**WHAT THE TASK ASKS**
Treat the line containing "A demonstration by" as the first line of the answer and the last line of the data as its final line, reproducing every line between exactly.

BEGIN

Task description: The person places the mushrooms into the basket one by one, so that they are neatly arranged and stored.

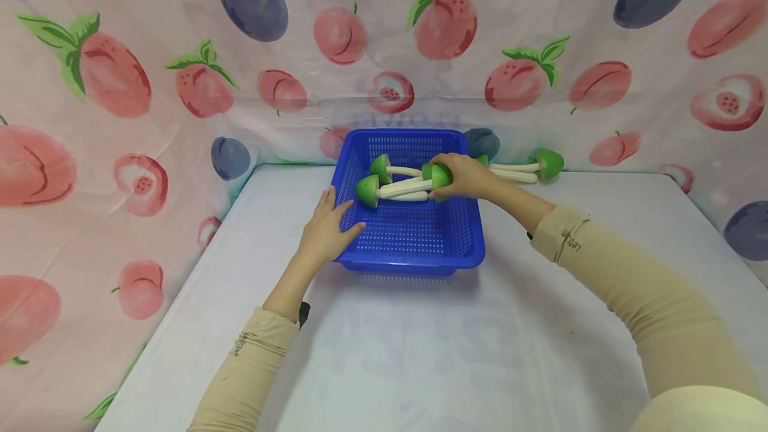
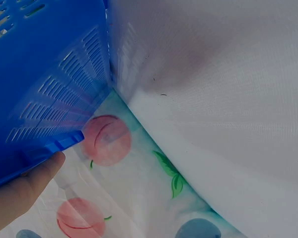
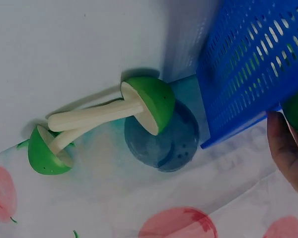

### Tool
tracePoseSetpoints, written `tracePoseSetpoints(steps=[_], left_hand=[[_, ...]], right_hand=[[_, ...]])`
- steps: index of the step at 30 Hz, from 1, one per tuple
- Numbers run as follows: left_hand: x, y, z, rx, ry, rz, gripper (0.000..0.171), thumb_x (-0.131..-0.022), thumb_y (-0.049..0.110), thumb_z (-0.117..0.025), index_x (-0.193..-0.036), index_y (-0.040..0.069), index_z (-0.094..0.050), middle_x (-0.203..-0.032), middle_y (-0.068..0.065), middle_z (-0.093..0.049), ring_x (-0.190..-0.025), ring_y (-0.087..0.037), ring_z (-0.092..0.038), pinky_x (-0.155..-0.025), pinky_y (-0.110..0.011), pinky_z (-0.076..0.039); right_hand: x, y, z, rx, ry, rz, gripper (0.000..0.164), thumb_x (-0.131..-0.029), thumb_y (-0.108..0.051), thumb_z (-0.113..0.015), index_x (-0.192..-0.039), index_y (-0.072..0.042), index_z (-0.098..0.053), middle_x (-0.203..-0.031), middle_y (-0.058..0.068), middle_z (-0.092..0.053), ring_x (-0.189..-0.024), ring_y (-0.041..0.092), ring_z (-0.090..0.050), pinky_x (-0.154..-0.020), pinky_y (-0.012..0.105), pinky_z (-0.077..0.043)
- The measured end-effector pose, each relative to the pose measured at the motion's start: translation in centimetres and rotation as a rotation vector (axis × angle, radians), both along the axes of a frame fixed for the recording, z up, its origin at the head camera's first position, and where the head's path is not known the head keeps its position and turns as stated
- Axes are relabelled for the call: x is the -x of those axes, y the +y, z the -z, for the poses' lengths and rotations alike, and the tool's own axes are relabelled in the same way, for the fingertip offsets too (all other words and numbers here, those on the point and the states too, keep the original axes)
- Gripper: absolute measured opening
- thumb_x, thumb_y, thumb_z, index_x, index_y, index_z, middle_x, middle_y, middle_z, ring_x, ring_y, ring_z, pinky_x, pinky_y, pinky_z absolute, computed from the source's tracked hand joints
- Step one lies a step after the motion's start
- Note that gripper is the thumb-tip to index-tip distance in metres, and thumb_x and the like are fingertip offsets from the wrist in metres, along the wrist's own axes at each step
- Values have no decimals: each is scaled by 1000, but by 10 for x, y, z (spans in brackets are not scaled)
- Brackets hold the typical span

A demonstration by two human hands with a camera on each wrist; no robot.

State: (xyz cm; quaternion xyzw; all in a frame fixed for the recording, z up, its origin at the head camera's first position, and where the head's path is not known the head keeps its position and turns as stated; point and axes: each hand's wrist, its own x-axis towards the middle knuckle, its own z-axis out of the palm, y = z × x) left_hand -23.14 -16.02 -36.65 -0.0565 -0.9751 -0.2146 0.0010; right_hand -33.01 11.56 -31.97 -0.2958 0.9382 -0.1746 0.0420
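Head: right grip (image 1: 466, 177) holds mushroom (image 1: 442, 177) (smooth, domed cap).

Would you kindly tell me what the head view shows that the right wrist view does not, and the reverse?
Only the head view shows the left hand, touching the basket, and both sleeves. Only the right wrist view shows both caps of the outer mushrooms uncovered; from the head, one is partly hidden. Both show the basket, those mushrooms and the right hand gripping another mushroom.
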Motion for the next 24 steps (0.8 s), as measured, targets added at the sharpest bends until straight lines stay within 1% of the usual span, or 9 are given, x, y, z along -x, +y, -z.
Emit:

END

**ANSWER BOX**
A demonstration by two human hands with a camera on each wrist; no robot.

State: (xyz cm; quaternion xyzw; all in a frame fixed for the recording, z up, its origin at the head camera's first position, and where the head's path is not known the head keeps its position and turns as stated; point and axes: each hand's wrist, its own x-axis towards the middle knuckle, its own z-axis out of the palm, y = z × x) left_hand -23.14 -16.02 -36.65 -0.0565 -0.9751 -0.2146 0.0010; right_hand -33.01 11.56 -31.97 -0.2958 0.9382 -0.1746 0.0420
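Head: right grip (image 1: 466, 177) holds mushroom (image 1: 442, 177) (smooth, domed cap).

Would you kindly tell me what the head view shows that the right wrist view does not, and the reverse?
Only the head view shows the left hand, touching the basket, and both sleeves. Only the right wrist view shows both caps of the outer mushrooms uncovered; from the head, one is partly hidden. Both show the basket, those mushrooms and the right hand gripping another mushroom.
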Motion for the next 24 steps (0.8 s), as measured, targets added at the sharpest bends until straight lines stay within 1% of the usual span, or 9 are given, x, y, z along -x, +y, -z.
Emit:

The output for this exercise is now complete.